------ Data excerpt ------
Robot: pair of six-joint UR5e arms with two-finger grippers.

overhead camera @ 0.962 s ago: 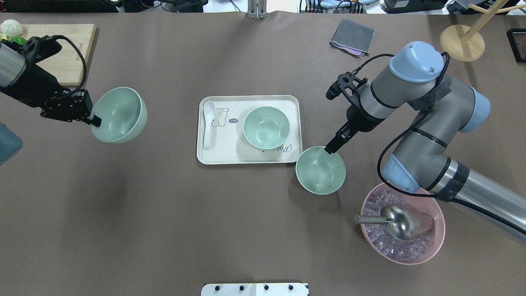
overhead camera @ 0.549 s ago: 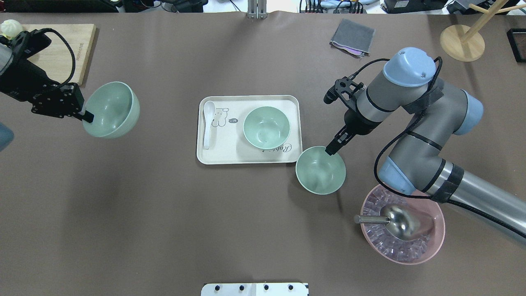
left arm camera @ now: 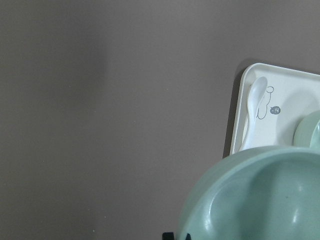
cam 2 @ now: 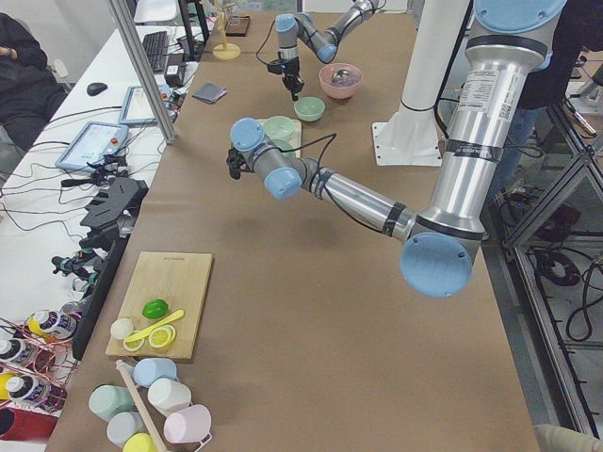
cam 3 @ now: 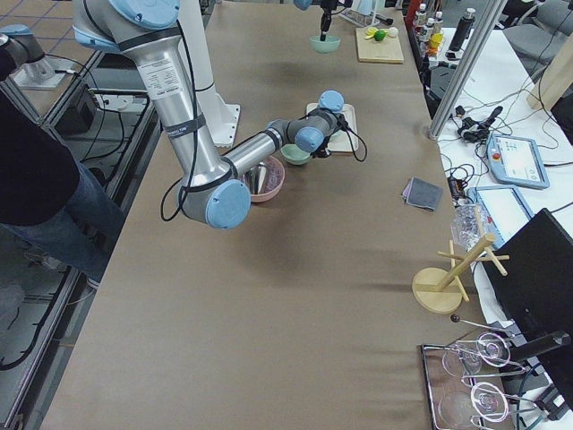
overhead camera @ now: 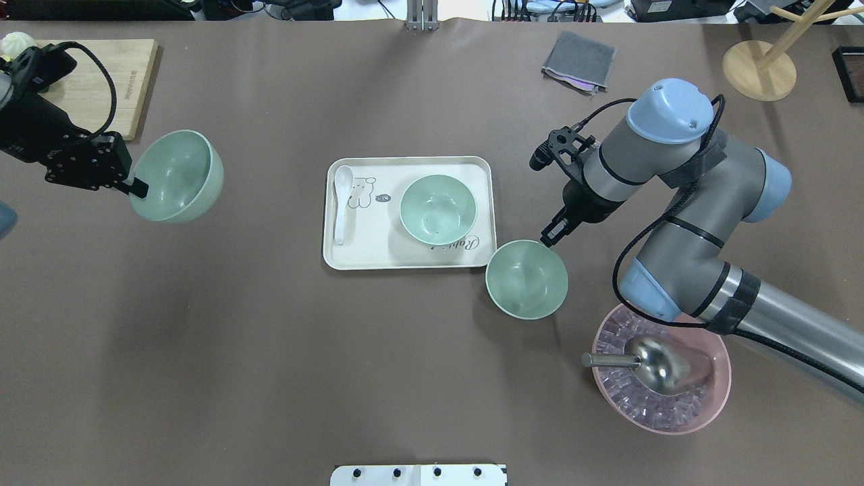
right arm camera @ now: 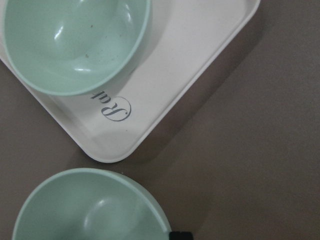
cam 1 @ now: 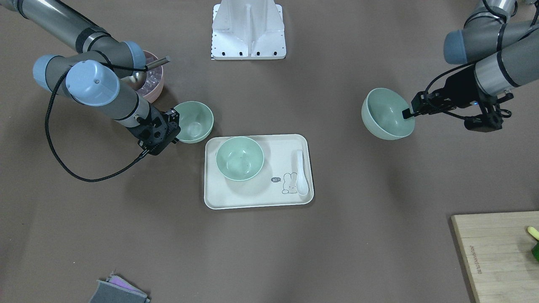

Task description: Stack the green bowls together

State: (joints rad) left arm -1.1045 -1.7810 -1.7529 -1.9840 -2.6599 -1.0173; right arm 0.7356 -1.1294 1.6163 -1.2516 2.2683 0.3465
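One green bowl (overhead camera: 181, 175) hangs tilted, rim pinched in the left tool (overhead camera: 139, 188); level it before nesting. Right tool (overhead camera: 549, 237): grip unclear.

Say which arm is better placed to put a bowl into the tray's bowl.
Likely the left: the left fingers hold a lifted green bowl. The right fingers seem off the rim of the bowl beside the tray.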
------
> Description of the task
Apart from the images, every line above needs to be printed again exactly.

> Your response
Robot: pair of six-joint UR5e arms with two-finger grippers.

overhead camera @ 0.962 s ago: 
overhead camera @ 0.549 s ago: 
left arm camera @ now: 
cam 2 @ now: 
cam 3 @ now: 
overhead camera @ now: 
right arm camera @ now: 
cam 1 @ now: 

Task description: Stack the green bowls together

State: (joints rad) left arm -1.1045 -1.7810 -1.7529 -1.9840 -2.6599 -1.0173; right arm 0.7356 -1.1294 1.6163 -1.2516 2.2683 0.3465
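One green bowl (overhead camera: 181, 175) hangs tilted, rim pinched in the left tool (overhead camera: 139, 188); level it before nesting. Right tool (overhead camera: 549, 237): grip unclear.

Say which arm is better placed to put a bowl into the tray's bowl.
Likely the left: the left fingers hold a lifted green bowl. The right fingers seem off the rim of the bowl beside the tray.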

That completes the answer.